Median estimates over 10000 simulations of β X=0.2 or β X=0 (median standard errors) [power (%) based on nominal 95% confidence interval] from simulation study with 15 correlated IVs varying direction of confounding (β U); and average strength of IV (α), using allele score method calculated from individual‐level data, and allele score, weighted generalized linear regression and likelihood‐based methods all calculated from summarized data, with external (N = 5000) weights.

Results are very similar with binary outcomes as with continuous outcomes. Median estimates are away from the null with a positive causal effect and close to the null with a null causal effect, and type 1 error rates are close to nominal levels under the null. Notable differences include attenuation towards the null with a positive causal effect (this is due to the non‐collapsibility of the odds ratio 22, 46), increased median standard errors and reduced power to detect a causal effect (reflecting decreased information as a result of dichotomizing the linear predictor logit(π i) to give a binary outcome) and limited bias under the null in the weighted generalized linear regression and likelihood‐based methods. However, the magnitude of this bias is not large, and bias did not lead to misleading inference (rejection rates were still close to the nominal 5% level). Our conclusion is that the methods presented in this paper will lead to appropriate causal inferences with binary outcomes.

1.6. A.6 Additional table for applied example

We provide additional information on the genetic variants used in the applied example from the main paper to estimate the causal effect of LDL‐c on CHD risk.

The genetic variants are all located in a 10‐kilobase pair region from position 55260000 to 55270000 on chromosome 1 (all positions are from build hg18). Nineteen SNPs in this region were available in both the GLGC and CARDIoGRAM datasets. Of these, two did not have information on linkage disequilibrium in the SNAP database. A further seven variants were omitted because of linkage disequilibrium with another variant at a correlation of r 2>0.8; one of each pair of correlated variants was excluded from the analysis at random in turn until no variants with a pairwise correlation above the pruning threshold remained. This was because highly correlated variants will not add to the precision of an analysis but may distort the univariate weights used in the externally weighted analyses. Variants were not included or excluded from the analysis based on their observed association with the risk factor so as to avoid bias through data‐driven selection of IVs 51.

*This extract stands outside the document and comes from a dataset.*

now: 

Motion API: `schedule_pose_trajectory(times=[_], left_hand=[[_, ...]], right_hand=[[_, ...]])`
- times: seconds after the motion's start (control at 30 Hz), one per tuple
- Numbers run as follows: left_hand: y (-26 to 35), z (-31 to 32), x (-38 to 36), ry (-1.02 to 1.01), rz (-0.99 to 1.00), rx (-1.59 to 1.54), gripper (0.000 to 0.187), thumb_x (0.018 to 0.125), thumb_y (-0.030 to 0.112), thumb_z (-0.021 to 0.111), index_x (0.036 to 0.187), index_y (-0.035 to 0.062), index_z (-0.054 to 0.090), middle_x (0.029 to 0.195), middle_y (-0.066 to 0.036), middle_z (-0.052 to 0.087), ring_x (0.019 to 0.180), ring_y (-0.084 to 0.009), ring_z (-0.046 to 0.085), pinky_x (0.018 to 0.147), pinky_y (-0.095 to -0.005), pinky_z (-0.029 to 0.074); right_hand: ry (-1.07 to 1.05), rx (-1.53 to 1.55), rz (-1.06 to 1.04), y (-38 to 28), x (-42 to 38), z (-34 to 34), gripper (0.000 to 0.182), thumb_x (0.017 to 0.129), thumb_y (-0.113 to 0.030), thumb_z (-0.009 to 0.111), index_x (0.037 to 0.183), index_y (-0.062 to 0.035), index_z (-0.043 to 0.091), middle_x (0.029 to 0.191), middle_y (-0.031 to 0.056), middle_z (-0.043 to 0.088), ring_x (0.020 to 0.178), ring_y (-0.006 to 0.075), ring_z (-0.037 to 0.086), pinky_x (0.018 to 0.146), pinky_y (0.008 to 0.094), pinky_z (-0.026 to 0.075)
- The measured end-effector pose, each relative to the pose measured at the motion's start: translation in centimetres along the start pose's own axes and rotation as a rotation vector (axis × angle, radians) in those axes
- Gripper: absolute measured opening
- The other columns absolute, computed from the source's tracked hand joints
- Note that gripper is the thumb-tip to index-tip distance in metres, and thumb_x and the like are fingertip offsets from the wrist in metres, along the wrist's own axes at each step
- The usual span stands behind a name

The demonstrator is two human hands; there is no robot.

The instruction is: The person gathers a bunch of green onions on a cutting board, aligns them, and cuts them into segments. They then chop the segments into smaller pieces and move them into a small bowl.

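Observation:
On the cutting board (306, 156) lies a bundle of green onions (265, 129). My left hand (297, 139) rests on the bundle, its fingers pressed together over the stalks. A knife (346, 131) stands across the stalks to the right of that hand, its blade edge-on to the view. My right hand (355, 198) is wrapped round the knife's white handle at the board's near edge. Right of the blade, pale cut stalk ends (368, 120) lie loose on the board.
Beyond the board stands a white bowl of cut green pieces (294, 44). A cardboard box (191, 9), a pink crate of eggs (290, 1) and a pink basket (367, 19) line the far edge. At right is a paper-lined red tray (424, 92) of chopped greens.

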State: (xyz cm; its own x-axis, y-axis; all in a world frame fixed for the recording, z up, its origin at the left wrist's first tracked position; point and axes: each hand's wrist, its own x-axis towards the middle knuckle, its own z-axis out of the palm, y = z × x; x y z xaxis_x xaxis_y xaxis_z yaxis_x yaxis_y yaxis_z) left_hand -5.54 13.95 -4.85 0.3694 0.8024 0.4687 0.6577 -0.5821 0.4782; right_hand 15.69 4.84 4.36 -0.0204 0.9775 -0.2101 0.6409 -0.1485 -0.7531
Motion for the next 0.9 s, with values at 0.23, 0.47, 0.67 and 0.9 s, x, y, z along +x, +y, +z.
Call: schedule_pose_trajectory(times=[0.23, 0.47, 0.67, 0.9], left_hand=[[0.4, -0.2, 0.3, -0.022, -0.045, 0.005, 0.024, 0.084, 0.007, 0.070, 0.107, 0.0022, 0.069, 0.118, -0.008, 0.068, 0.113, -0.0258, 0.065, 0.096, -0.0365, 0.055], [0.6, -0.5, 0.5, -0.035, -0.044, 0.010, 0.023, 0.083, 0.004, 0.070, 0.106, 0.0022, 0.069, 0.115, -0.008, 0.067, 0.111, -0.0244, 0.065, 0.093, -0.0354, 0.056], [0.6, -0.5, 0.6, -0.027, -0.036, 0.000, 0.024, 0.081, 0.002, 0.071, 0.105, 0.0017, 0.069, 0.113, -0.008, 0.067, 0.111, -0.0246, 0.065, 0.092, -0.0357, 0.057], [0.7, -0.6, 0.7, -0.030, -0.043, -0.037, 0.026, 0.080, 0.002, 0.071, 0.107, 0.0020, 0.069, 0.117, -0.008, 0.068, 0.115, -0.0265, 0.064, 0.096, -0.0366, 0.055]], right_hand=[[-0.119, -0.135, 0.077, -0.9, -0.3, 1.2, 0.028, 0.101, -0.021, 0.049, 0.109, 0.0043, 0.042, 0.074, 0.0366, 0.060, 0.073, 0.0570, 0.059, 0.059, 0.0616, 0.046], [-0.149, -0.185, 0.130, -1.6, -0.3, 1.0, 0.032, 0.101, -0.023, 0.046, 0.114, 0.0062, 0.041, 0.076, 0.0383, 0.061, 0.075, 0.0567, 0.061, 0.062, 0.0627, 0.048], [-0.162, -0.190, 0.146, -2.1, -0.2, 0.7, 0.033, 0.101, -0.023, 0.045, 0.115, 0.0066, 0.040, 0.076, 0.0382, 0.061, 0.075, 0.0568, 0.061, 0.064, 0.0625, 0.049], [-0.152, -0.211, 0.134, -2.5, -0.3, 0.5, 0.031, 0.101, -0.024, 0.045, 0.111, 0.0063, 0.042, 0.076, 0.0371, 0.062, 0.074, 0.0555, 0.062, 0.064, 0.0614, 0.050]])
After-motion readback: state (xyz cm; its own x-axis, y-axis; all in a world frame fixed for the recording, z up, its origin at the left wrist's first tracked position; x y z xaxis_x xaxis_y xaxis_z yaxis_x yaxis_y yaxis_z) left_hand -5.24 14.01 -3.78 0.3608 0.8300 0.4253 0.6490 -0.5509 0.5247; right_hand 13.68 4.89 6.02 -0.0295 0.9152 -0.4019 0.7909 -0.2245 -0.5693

Table A9 provides for each SNP: the rsid, position (build hg18), the coding and non‐coding alleles (in each case, the coding allele is taken as the risk factor‐increasing allele), the frequency of the coding allele taken from the CARDIoGRAM dataset, the beta‐coefficient and standard error for the genetic association with LDL‐c (the increase in standard deviation units per additional copy of the coding allele) and the beta‐coefficient and standard error for the genetic association with CHD risk (the log odds ratio per additional copy of the coding allele). The primary SNP, rs11206510, has the largest magnitude of association with the risk factor, and the IV estimate based on this SNP alone is more precise than the IV estimate based on any other single SNP.

Table A9.

Genetic variants located in PCSK9 gene region on chromosome 1 used in applied example from main paper: rsid, position (hg18), coding and non‐coding alleles, frequency of the coding allele, beta‐coefficient for association with LDL‐c with SE taken from GLGC, beta‐coefficient for association with CHD risk taken from CARDIoGRAM.

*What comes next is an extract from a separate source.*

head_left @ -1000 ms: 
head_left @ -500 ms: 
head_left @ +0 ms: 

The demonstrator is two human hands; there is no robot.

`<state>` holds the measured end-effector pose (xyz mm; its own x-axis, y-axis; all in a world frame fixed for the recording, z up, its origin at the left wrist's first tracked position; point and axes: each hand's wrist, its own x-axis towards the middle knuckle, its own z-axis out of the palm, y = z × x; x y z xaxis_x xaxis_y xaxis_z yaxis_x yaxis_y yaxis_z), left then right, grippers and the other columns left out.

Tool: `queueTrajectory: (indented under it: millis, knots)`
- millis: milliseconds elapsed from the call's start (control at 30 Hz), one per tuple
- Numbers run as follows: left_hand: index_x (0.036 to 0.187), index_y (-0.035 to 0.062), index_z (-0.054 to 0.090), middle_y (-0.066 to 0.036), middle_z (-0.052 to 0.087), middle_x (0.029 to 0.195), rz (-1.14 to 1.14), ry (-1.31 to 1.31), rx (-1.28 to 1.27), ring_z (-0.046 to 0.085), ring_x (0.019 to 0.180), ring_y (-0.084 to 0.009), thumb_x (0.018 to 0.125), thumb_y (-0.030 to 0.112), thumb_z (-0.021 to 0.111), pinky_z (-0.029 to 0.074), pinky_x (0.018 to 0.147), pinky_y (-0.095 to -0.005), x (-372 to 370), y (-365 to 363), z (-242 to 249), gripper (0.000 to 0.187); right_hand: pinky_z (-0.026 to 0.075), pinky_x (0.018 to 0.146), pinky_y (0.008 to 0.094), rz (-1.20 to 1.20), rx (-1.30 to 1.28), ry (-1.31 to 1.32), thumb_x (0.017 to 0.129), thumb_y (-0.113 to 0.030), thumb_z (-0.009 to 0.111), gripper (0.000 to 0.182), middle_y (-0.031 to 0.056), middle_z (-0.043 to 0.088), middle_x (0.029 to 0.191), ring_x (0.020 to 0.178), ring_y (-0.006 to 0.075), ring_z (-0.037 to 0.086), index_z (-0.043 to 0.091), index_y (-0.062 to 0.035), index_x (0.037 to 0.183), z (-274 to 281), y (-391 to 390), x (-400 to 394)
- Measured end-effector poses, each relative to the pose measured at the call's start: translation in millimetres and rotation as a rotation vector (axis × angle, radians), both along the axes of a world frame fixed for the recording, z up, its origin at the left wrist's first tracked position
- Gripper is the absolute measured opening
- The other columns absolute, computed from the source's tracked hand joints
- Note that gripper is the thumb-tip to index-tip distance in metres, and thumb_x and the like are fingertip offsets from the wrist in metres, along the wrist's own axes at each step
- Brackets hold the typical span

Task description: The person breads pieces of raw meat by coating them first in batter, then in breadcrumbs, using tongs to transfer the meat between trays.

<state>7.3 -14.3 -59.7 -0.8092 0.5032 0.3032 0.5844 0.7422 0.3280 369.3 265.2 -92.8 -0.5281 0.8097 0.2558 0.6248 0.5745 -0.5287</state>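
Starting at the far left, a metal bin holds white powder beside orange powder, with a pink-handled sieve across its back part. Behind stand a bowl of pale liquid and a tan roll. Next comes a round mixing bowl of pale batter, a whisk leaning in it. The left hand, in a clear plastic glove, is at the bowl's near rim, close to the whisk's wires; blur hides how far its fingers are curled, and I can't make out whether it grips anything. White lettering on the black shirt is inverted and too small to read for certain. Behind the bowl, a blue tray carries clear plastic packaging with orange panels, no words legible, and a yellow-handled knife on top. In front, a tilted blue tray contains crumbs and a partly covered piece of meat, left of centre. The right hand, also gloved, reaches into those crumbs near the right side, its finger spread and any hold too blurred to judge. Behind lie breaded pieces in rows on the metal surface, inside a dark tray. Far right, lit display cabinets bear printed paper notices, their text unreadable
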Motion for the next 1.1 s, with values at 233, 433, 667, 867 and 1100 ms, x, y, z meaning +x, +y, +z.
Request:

rsid Position Coding/non‐coding allele Coding allele frequency Association with LDL‐c (SE) Association with CHD risk (SE)
rs1887552 55 260 222 A/T 0.29 0.037 (0.006) 0.018 (0.017)
rs11588151 55 260 236 A/G 0.81 0.059 (0.008) 0.072 (0.024)
rs9436961 55 261 419 T/A 0.27 0.046 (0.006) 0.019 (0.017)
rs2479418 55 267 465 G/A 0.49 0.018 (0.005) 0.033 (0.014)
rs2479417 55 268 332 T/C 0.35 0.017 (0.006) 0.002 (0.015)
rs2495497 55 268 583 T/C 0.12 0.035 (0.008) 0.003 (0.023)
rs11206510 55 268 627 T/C 0.78 0.083 (0.005) 0.080 (0.023)
rs17192725 55 268 719 A/G 0.07 0.048 (0.011) 0.046 (0.039)
rs17111490 55 268 764 T/C 0.07 0.002 (0.014) −0.042 (0.043)
rs2094470 55 269 890 C/T 0.10 0.036 (0.011) 0.048 (0.028)

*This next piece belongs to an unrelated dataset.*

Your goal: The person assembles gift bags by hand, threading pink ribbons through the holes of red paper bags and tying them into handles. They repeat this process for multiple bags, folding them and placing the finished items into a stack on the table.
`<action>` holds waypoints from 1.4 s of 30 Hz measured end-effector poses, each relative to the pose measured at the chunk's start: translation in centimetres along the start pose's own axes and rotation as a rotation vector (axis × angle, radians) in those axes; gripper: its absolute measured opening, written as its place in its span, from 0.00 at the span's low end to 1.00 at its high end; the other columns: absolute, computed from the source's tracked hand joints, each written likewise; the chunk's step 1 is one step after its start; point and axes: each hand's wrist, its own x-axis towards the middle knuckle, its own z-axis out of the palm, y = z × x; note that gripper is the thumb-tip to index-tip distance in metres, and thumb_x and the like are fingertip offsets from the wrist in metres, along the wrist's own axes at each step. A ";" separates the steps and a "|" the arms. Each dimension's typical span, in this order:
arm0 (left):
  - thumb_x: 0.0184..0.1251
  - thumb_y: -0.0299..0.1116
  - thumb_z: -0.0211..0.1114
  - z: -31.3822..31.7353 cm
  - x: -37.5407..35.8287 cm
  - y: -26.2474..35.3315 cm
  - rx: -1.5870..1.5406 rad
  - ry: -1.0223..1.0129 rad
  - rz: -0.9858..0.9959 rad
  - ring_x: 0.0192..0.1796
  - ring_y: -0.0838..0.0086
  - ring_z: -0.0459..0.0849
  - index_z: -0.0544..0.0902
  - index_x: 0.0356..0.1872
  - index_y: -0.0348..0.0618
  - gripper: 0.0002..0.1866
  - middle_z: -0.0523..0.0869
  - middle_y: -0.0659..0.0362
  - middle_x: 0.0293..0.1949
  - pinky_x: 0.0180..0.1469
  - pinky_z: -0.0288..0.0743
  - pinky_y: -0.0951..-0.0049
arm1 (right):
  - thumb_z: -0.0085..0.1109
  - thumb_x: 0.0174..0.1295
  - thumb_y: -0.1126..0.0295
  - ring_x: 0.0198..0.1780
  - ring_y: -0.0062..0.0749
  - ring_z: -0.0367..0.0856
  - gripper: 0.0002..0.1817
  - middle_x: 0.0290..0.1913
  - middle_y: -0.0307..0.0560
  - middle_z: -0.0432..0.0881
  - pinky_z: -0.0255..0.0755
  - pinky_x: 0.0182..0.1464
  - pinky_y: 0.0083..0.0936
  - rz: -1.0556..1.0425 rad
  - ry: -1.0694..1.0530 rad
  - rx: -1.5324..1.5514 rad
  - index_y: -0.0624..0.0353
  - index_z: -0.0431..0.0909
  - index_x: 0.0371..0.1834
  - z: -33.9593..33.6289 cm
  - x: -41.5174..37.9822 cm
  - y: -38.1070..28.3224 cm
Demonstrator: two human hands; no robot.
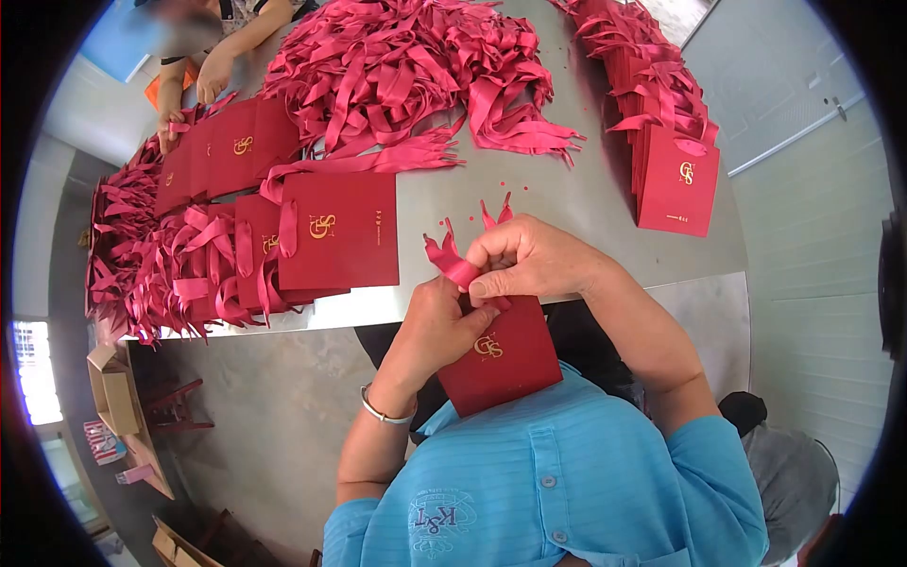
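Observation:
A red paper gift bag [518, 354] with a gold logo rests against my chest at the table's front edge. Both hands work at its top, where a pink-red ribbon [448, 261] passes through. My left hand [436, 326] pinches the bag's upper edge and the ribbon's base from the left. My right hand [529, 260] has its thumb and fingers closed on the ribbon, just above the bag. The ribbon's tipped ends stick up beyond my fingers. Exactly how the ribbon runs between the fingers is hidden.
A large heap of loose ribbons [397, 66] covers the table's back middle. Bags with ribbons are stacked at the left [345, 231] and in a row at the right [678, 184]. Across the table, another person's hand [215, 76] is beside the left bags. Cardboard boxes [115, 387] stand lower left.

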 end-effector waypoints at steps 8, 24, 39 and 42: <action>0.55 0.17 0.69 0.9 0.0 -0.9 -0.022 0.112 0.065 0.42 0.73 0.87 0.79 0.47 0.32 0.17 0.87 0.56 0.38 0.42 0.81 0.74 | 0.64 0.65 0.75 0.38 0.19 0.83 0.07 0.36 0.43 0.85 0.77 0.40 0.18 -0.193 -0.037 0.104 0.66 0.80 0.43 2.1 0.1 -0.2; 0.53 0.19 0.67 -3.0 -4.6 -1.2 0.438 0.396 0.263 0.40 0.58 0.85 0.85 0.37 0.38 0.10 0.87 0.53 0.35 0.45 0.79 0.65 | 0.62 0.68 0.70 0.26 0.12 0.74 0.08 0.30 0.39 0.84 0.65 0.26 0.13 -0.128 0.255 0.149 0.62 0.80 0.44 2.5 0.5 2.5; 0.52 0.25 0.69 0.1 -4.9 -0.9 0.758 0.460 0.270 0.44 0.60 0.82 0.85 0.38 0.38 0.10 0.84 0.54 0.38 0.48 0.74 0.62 | 0.65 0.60 0.81 0.37 0.15 0.82 0.12 0.37 0.41 0.85 0.74 0.35 0.11 -0.289 0.354 0.139 0.64 0.81 0.47 0.8 1.6 -1.6; 0.52 0.25 0.69 -0.1 -5.1 -1.0 0.737 0.466 0.274 0.44 0.60 0.82 0.85 0.38 0.38 0.10 0.84 0.54 0.39 0.48 0.75 0.62 | 0.63 0.59 0.83 0.39 0.15 0.80 0.15 0.40 0.39 0.84 0.74 0.40 0.13 -0.371 0.367 0.257 0.64 0.80 0.50 0.6 2.5 -2.4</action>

The primary SNP (rs11206510) is displayed in italics.

LDL‐c, low‐density lipoprotein cholesterol; SE, standard error; GLGC, Global Lipids Genetics Consortium; CHD, coronary heart disease; SNP, single nucleotide polymorphism.

Burgess, S. , Dudbridge, F. , and Thompson, S. G. (2016) Combining information on multiple instrumental variables in Mendelian randomization: comparison of allele score and summarized data methods. Statist. Med., 35: 1880–1906. doi: 10.1002/sim.6835.

References

  • 1. Angrist JD, Imbens GW, Rubin DB. Identification of causal effects using instrumental variables. Journal of the American Statistical Association. 1996; 91(434):444–455. [Google Scholar]
  • 2. Martens EP, Pestman WR, de Boer A, Belitser SV, Klungel OH. Instrumental variables: application and limitations. Epidemiology. 2006; 17(3):260–267. [DOI] [PubMed] [Google Scholar]
  • 3. Greenland S. An introduction to instrumental variables for epidemiologists. International Journal of Epidemiology. 2000; 29(4):722–729. [DOI] [PubMed] [Google Scholar]
  • 4. Davey Smith G, Ebrahim S. ‘Mendelian randomization’: can genetic epidemiology contribute to understanding environmental determinants of disease? International Journal of Epidemiology. 2003; 32(1):1–22. [DOI] [PubMed] [Google Scholar]
  • 5. Burgess S, Butterworth A, Malarstig A, Thompson SG. Use of Mendelian randomisation to assess potential benefit of clinical intervention. British Medical Journal. 2012; 345: e7325. [DOI] [PubMed] [Google Scholar]
  • 6. Didelez V, Sheehan N. Mendelian randomization as an instrumental variable approach to causal inference. Statistical Methods in Medical Research. 2007; 16(4):309–330. [DOI] [PubMed] [Google Scholar]
  • 7. Lawlor DA, Harbord RM, Sterne JAC, Timpson N, Davey Smith G. Mendelian randomization: using genes as instruments for making causal inferences in epidemiology. Statistics in Medicine. 2008; 27(8):1133–1163. [DOI] [PubMed] [Google Scholar]
  • 8. Wooldridge JM. Introductory Econometrics: A Modern Approach. Chapter 15: Instrumental Variables Estimation and Two Stage Least Squares: South‐Western, Nashville, TN, 2009. [Google Scholar]
  • 9. Stock JH, Wright JH, Yogo M. A survey of weak instruments and weak identification in generalized method of moments. Journal of Business and Economic Statistics. 2002; 20(4):518–529. [Google Scholar]
  • 10. Staiger D, Stock JH. Instrumental variables regression with weak instruments. Econometrica. 1997; 65(3):557–586. [Google Scholar]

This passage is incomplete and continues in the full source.